Problem requirements - A complete and exact copy of the data below is the task.

Dataset content -
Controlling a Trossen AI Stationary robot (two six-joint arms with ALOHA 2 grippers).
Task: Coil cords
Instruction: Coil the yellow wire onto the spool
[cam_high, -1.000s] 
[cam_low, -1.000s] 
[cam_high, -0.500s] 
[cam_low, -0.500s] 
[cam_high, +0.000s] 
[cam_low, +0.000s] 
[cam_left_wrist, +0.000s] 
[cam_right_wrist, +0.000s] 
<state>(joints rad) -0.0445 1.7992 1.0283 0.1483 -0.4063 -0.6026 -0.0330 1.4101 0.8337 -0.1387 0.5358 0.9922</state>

Answer box -
Controlling a Trossen AI Stationary robot (two six-joint arms with ALOHA 2 grippers).
Task: Coil cords
Instruction: Coil the yellow wire onto the spool
[cam_high, -1.000s] 
[cam_low, -1.000s] 
[cam_high, -0.500s] 
[cam_low, -0.500s] 
[cam_high, +0.000s] 
[cam_low, +0.000s] 
[cam_left_wrist, +0.000s] 
[cam_right_wrist, +0.000s] 
<state>(joints rad) -0.0445 1.7992 1.0283 0.1483 -0.4063 -0.6026 -0.0330 1.4101 0.8337 -0.1387 0.5358 0.9922</state>

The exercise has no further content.